Nanocrystal solar cells appear in the above photo.
Cyrus Wadia
Fool's gold, or pyrite, could be a real gold mine for the solar panel industry.
Scientists from the University of California, Berkeley and Switzerland-based NLV Solar are developing solar cells based on one of the most widely available minerals on the planet, pyrite, that could one day be as efficient as today's popular silicon panels, but much thinner and much cheaper.
"This analysis is truly a blend of semiconductor physics and natural resource economic analysis," said Cyrus Wadia, a scientist at the University of California, Berkeley developing pyrite-based photovoltaics.
"Even if we don't feel their scarcity today, if we pulled out all the indium or tellurium out of the ground and used it exclusively for solar power, there would be a severe limit to the amount of solar power we could generate."
Wadia and his colleagues took an unusual approach to choosing pyrite as a solar cell. A quick look at the current state of pyrite-based solar cells is not particularly encouraging.

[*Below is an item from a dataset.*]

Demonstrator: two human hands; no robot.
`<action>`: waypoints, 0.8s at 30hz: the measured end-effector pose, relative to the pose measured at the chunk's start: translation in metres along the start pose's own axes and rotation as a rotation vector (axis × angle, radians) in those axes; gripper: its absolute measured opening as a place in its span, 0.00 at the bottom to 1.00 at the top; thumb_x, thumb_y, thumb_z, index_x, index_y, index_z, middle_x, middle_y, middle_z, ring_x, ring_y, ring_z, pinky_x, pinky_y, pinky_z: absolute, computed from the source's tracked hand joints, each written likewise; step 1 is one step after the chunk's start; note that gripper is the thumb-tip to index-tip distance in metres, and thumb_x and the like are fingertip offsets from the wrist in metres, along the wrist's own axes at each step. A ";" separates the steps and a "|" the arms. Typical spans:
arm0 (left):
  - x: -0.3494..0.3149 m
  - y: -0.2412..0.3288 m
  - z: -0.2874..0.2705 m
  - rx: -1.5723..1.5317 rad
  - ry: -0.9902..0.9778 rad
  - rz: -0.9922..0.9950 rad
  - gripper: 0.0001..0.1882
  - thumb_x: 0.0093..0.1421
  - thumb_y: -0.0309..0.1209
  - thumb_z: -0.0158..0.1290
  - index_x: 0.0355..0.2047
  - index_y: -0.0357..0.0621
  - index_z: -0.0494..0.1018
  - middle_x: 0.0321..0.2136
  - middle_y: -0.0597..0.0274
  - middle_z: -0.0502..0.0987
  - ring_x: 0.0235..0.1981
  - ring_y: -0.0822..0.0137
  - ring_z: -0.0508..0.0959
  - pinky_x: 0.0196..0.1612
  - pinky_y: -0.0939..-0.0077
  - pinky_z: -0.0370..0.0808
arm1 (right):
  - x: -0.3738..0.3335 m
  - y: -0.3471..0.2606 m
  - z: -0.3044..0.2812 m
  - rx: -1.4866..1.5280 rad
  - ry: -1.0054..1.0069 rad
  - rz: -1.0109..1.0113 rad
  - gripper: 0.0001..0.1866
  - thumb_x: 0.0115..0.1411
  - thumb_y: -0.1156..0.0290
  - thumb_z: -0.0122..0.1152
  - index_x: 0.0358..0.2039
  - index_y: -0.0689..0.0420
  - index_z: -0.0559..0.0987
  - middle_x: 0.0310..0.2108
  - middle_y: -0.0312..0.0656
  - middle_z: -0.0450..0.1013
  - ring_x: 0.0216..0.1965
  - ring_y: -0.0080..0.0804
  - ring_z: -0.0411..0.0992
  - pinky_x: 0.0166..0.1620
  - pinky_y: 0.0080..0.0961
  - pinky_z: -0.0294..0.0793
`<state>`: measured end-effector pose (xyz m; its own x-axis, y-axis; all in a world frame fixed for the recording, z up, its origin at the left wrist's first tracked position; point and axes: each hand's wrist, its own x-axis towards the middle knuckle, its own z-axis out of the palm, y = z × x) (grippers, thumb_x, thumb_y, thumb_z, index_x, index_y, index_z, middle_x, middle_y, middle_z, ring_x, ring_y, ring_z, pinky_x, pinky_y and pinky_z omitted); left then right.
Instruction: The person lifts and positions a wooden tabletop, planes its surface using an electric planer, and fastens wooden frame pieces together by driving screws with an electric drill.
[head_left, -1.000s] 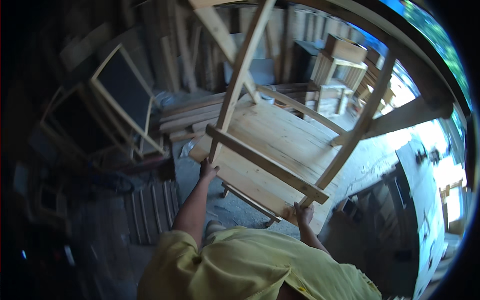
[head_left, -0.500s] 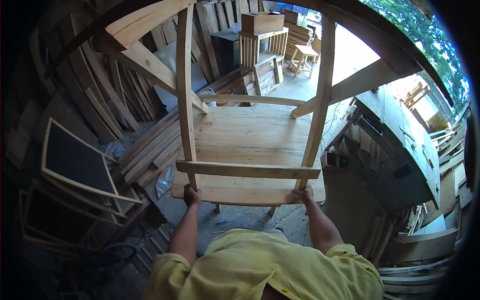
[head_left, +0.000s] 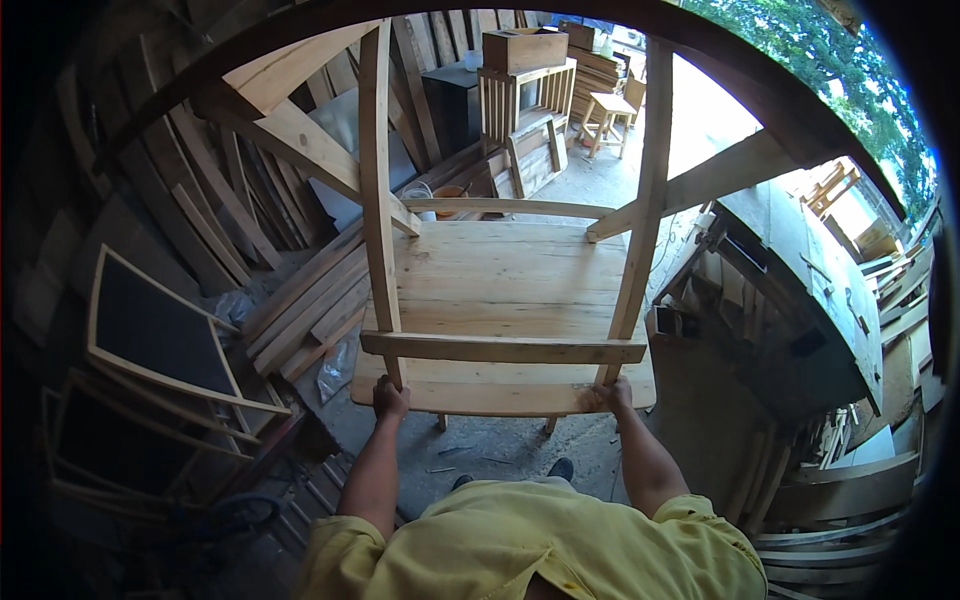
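Note:
A wooden frame (head_left: 380,200) with two upright legs, a low crossbar (head_left: 505,349) and slanted braces stands over a plank tabletop (head_left: 500,265). My left hand (head_left: 391,398) is closed around the foot of the left leg, at the tabletop's near edge. Around the foot of the right leg (head_left: 640,210), my right hand (head_left: 613,396) is closed in the same way. The fingers are partly hidden behind the wood. A dark curved edge (head_left: 520,10) arches over the top of the frame, very near the camera.
On the left lean dark panels in wooden frames (head_left: 165,320), with stacked planks (head_left: 310,310) beyond them. A grey-topped bench (head_left: 800,270) stands on the right. Farther back are a slatted wooden piece (head_left: 530,95), a wooden box (head_left: 525,48) and a small stool (head_left: 606,120).
The whole view has shifted slightly, and more of my shoes shows below the table. Both hands keep their grip on the leg ends.

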<state>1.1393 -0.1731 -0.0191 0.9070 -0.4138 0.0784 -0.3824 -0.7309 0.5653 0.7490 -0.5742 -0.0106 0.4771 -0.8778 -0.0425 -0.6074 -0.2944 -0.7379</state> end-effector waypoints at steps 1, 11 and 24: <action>0.001 0.003 0.001 -0.019 -0.014 0.003 0.20 0.52 0.36 0.58 0.41 0.36 0.70 0.40 0.44 0.74 0.44 0.42 0.73 0.49 0.50 0.72 | 0.004 0.002 -0.002 0.066 -0.048 -0.002 0.22 0.42 0.61 0.73 0.37 0.59 0.83 0.31 0.51 0.80 0.35 0.46 0.79 0.40 0.36 0.78; 0.067 -0.118 -0.053 -1.156 -0.540 -0.474 0.21 0.54 0.36 0.63 0.46 0.41 0.73 0.34 0.55 0.78 0.33 0.59 0.79 0.30 0.60 0.78 | -0.014 -0.041 -0.058 0.347 -0.073 0.345 0.31 0.46 0.61 0.78 0.48 0.61 0.79 0.43 0.48 0.77 0.41 0.36 0.76 0.42 0.33 0.76; -0.008 0.309 -0.518 -0.533 1.354 0.794 0.24 0.68 0.41 0.45 0.55 0.33 0.68 0.53 0.47 0.72 0.57 0.55 0.70 0.63 0.60 0.63 | -0.058 -0.297 -0.391 0.923 0.913 -0.396 0.16 0.66 0.57 0.56 0.47 0.54 0.76 0.37 0.34 0.74 0.33 0.21 0.74 0.32 0.14 0.70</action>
<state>1.1057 -0.1149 0.5809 0.1234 0.3816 0.9161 -0.9542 -0.2078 0.2151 0.6534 -0.5834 0.4749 -0.2878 -0.8355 0.4681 0.2862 -0.5415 -0.7905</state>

The best cells can only convert about 3 percent of the light that strikes them into electricity, a number that hasn't changed much since the 1980s. Silicon, gallium arsenides and other materials used in solar panels can achieve many times that efficiency.
While silicon, derived from quartz or beach sand, might seem limitless, pyrite has a significant potential for cost reduction over silicon.
"We can't change the geology of the Earth, so we might as well go after the materials that is most abundant," said Wadia. "We can barely put solar power in the hands of one million, let alone six billion."
In theory, pyrite also makes for a better photovoltaic material as well. It absorbs more wavelengths of light using a fraction of the material silicon needs. In practice however, pyrite has a big problem that scientists have struggled for decades to overcome.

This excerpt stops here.